Bölgede yaşayan 900 bin kişiyi umursamadan saldırılarını yoğunlaştıran İsrail, bir yandan halkı zorla göçe zorlarken diğer yandan göç esnasında sivillere yönelik saldırı düzenledi.
A Haber'de konuşan Avukat Serkan Toper, İsrail'i sert bir dille kınayarak, uluslararası hukuk normlarını açıkça ihlal ettiğini ve hukuk tanımayan bir devlet olarak hareket ettiğini vurguladı.
Serkan Toper'in açıklamalarından öne çıkan satırlar şöyle: 'İSRAİL İLE HUKUK KELİMELERİ BİR ARAYA GELEMEZ' 'İsrail ile hukuk kelimeleri bir araya gelemez.
Çünkü İsrail'in hukuk tanımazlığı ne bugüne ne de düne özgüdür.
İsrail, kurulduğu günden bu yana hukuk tanımayan bir devlettir.
Oysa olağan bir hukuk düzeninde, hukuku tanımadığınız anda tüm meşruiyetinizi de yitirirsiniz.
Bugün karşımızda; arkasındaki güçlerin küstahlaştırdığı, Filistinlilerin ölmesini hak gören, Batılılardan başka herkesi öteki sayan bir anlayışın ürünü olan İsrail gerçeği vardır. 'ZORUNLU GÖÇE TABİ TUTMAK SOYKIRIMDIR' Soykırım, yalnızca bir etnik grubu tamamen ya da kısmen fiziksel olarak yok etmekle sınırlı değildir.
Zorunlu göçe tabi tutmak da bir soykırım biçimidir.
İnsanların yaşam koşullarını ortadan kaldırmak da bir soykırım suçudur.
Ve bu, uluslararası ceza hukuku açısından açıkça tanımlanmış bir suçtur.

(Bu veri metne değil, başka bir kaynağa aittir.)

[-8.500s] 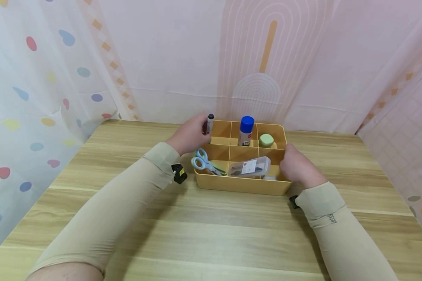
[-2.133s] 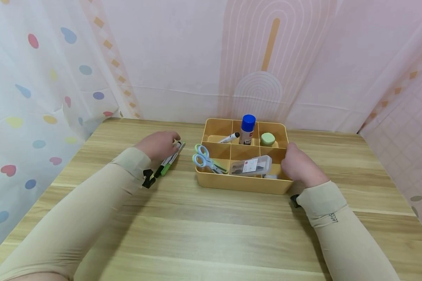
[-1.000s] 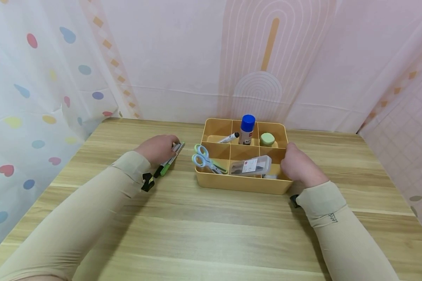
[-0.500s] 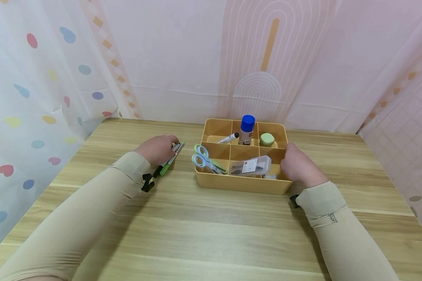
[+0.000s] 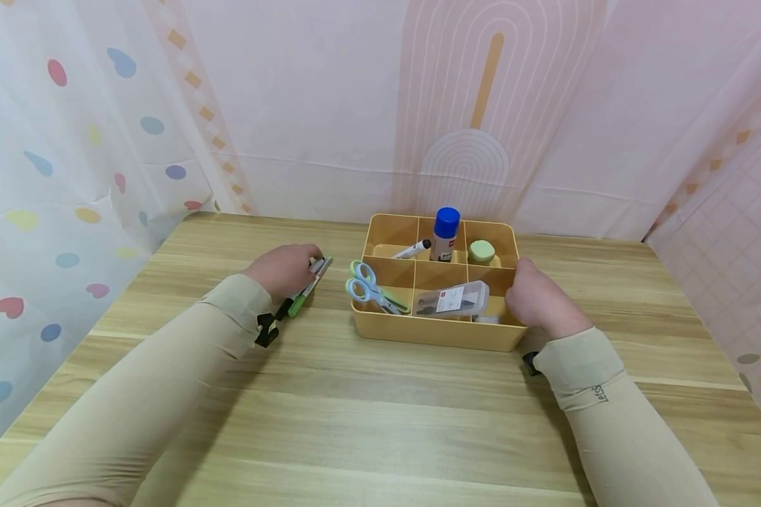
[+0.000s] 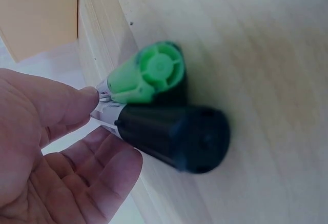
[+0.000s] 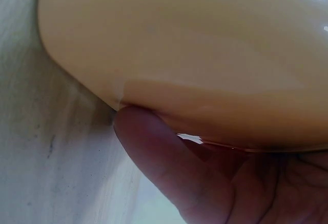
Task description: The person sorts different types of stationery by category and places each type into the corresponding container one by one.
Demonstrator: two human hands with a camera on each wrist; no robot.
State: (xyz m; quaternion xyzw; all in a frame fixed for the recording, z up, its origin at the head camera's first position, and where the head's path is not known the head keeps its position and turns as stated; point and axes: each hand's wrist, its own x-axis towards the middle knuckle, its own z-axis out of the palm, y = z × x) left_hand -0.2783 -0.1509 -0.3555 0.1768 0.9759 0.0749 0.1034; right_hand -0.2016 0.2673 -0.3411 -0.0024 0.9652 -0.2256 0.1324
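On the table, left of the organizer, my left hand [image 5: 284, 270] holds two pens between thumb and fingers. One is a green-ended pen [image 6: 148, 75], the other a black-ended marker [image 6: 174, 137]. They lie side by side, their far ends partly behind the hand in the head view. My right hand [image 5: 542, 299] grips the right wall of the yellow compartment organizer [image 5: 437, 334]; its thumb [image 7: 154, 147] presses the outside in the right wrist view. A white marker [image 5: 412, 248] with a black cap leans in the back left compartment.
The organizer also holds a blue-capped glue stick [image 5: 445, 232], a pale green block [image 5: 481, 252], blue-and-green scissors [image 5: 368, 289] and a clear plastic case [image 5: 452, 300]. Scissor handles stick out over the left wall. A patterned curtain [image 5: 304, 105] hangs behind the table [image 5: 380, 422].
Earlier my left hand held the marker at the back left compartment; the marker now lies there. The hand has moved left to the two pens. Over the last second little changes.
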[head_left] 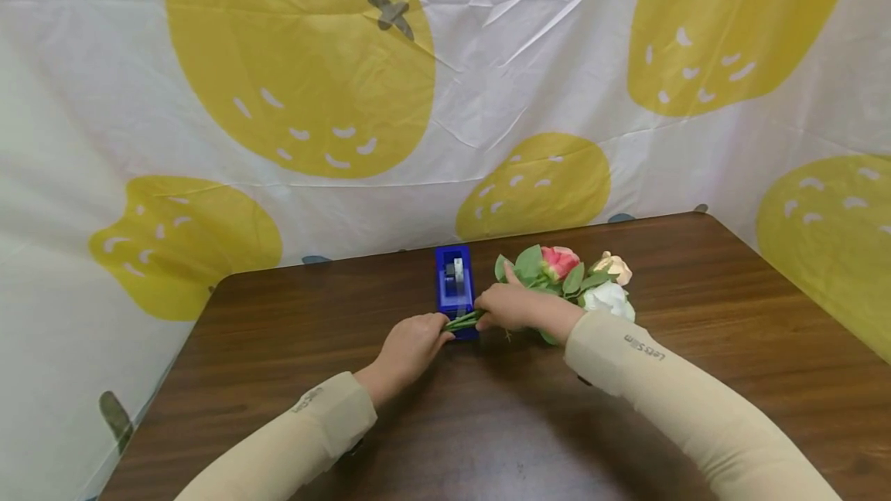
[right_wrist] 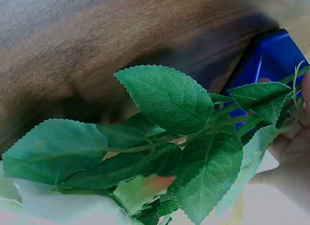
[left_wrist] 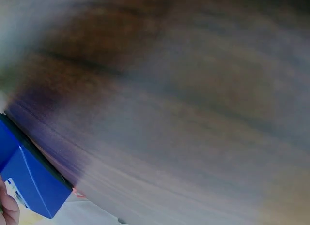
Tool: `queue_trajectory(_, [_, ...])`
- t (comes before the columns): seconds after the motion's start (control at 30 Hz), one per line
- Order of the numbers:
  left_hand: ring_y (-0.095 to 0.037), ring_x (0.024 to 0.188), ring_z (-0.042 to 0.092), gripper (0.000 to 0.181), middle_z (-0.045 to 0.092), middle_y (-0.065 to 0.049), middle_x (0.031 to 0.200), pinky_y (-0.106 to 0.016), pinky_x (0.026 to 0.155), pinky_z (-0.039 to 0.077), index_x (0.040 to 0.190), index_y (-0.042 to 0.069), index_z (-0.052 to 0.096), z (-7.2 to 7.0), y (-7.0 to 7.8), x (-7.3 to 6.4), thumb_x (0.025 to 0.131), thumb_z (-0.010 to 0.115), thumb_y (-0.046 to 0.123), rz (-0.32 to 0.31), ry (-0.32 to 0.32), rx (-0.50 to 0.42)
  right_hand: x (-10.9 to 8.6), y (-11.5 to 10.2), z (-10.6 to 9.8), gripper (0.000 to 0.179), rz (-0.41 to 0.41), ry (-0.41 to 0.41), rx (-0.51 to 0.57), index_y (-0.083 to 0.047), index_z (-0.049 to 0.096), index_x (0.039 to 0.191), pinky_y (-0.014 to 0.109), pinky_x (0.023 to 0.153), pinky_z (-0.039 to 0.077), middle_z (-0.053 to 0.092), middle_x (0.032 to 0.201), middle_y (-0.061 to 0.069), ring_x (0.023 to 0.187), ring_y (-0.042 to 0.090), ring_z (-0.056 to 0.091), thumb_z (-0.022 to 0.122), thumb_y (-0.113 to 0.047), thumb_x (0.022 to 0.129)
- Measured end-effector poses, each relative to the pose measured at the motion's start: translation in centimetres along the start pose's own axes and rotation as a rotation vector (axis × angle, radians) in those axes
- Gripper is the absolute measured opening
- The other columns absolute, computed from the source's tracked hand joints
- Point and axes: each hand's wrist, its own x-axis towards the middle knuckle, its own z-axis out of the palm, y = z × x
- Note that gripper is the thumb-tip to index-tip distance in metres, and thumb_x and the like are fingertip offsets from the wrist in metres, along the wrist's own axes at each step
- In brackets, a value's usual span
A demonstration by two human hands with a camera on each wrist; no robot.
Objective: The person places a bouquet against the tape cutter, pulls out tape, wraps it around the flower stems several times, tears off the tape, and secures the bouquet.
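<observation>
A bunch of flowers lies sideways between my hands, its green stems (head_left: 462, 322) crossing the near end of a blue tape dispenser (head_left: 442, 284). My left hand (head_left: 412, 346) pinches the stem ends. My right hand (head_left: 511, 306) grips the stems nearer the blooms. To the right spread a pink rose (head_left: 560, 261), a cream flower (head_left: 614, 267) and a white flower (head_left: 607, 299). A strip of clear tape runs from the roll (head_left: 459, 273) down to the stems. In the right wrist view, serrated green leaves (right_wrist: 164, 97) fill the middle, with the blue dispenser (right_wrist: 276, 60) behind.
The dark wooden table (head_left: 334, 292) reaches back to a white curtain (head_left: 529, 29) printed with yellow fruit. The dispenser stands near the table's back edge. Blurred tabletop (left_wrist: 169, 113) fills most of the left wrist view, with the dispenser's blue side (left_wrist: 36, 181) at lower left.
</observation>
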Motion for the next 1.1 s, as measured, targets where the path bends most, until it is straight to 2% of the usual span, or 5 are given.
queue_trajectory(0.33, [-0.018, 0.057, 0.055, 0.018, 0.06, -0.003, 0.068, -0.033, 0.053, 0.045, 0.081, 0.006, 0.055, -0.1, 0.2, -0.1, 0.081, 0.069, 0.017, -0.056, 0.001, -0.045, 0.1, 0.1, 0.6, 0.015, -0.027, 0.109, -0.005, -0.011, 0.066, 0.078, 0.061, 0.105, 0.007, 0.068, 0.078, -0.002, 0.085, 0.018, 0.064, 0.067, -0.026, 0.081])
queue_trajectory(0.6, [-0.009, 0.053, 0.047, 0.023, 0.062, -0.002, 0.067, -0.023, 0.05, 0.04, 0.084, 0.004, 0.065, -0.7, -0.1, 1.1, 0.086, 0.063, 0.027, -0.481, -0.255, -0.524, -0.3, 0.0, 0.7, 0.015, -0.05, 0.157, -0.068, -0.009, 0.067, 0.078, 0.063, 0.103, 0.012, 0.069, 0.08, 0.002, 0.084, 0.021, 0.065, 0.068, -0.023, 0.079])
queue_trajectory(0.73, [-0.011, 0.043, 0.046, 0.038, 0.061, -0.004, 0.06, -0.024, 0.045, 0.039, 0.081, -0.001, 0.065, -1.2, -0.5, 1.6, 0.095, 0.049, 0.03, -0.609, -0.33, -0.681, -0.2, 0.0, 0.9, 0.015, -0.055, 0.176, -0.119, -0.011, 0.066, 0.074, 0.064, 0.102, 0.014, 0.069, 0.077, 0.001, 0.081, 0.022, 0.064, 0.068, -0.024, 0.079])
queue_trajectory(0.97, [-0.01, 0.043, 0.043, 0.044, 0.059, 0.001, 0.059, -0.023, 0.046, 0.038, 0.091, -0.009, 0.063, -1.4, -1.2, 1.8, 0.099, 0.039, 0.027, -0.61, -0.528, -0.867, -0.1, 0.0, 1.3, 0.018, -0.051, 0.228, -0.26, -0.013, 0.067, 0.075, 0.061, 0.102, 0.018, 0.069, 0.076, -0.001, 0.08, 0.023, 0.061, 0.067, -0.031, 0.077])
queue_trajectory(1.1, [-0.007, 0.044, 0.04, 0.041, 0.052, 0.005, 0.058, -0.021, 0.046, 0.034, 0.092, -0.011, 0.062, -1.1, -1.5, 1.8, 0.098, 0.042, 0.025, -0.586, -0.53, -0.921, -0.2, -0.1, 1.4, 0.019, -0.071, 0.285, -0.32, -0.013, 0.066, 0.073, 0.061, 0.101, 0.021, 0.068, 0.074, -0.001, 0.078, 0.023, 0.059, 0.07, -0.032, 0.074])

Soykırım suçlarında bireyler uluslararası ceza mahkemelerinde, devletler ise Uluslararası Adalet Divanı'nda yargılanır.
Güya Birleşmiş Milletler Güvenlik Konseyi harekete geçer, yaptırımlar uygular.
Ancak bugün Doğu Kudüs'te fiilen işgalci konumunda bulunan İsrail'in bu durumu, 1967'den bu yana etkili biçimde engellenememiştir.
Aksine, başta ABD olmak üzere bazı Batılı ülkelerin desteğiyle bu işgalin meşrulaştırılmaya çalışıldığına şahit oluyoruz.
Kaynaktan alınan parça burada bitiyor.